Grigoletto F, Anderson D W, Rocca W A, Meneghini F, Morgante L, Reggio A, Savettieri G, Di Perri R
Institute of Hygiene, University of Padua, Italy.
Am J Epidemiol. 1994 Jan 15;139(2):219-28. doi: 10.1093/oxfordjournals.aje.a116983.

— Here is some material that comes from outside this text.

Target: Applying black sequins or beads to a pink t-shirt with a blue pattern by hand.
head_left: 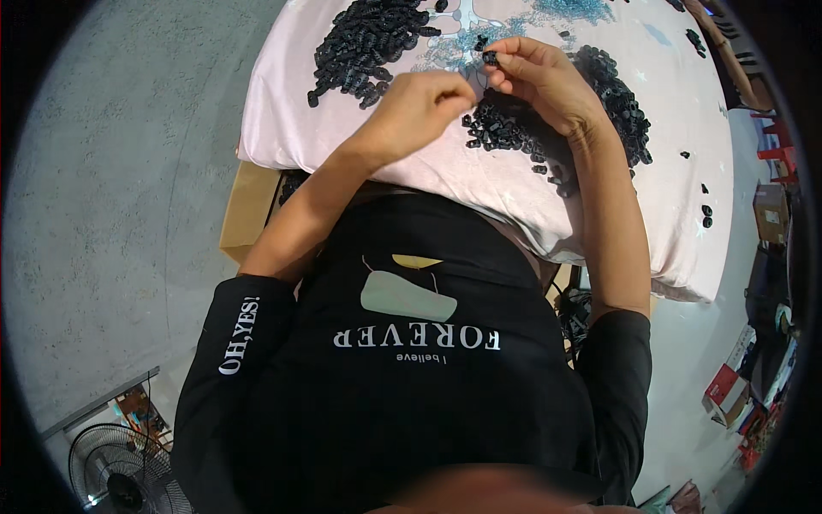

Two-phase prevalence surveys with screening (phase 1) and examination (phase 2) are useful for some chronic diseases. Attrition, which may bias estimates, occurs in either phase because some eligible subjects die before contact, some refuse to cooperate, some are incapacitated, and some are unreachable. This investigation relates to a survey of neurologic diseases conducted in three municipalities of Sicily (prevalence date, November 1, 1987) and considers the attrition experienced and the use of proxy respondents in phase 1 and auxiliary information in phase 2 to offset, in part, this attrition. Regarding case finding, the salvage effort was more productive for decreased and incapacitated subjects. The age, sex, and household size of the subject were related to phase 1 attrition, but only age was related for all four attrition groups--deceased, refusing, incapacitated, and unreachable subjects. On the basis of information from proxy respondents, the educational levels of refusing and unreachable subjects were compared with those of subjects screened directly. Refusing subjects were less educated, and unreachable subjects were more educated. The proxy respondent performance, as indicated by "don't know" responses, was better with screening items concerning facial paralysis and mouth drooping (and not limb sensory abnormalities or impaired consciousness), better with younger subjects, and worse with refusing or incapacitated subjects.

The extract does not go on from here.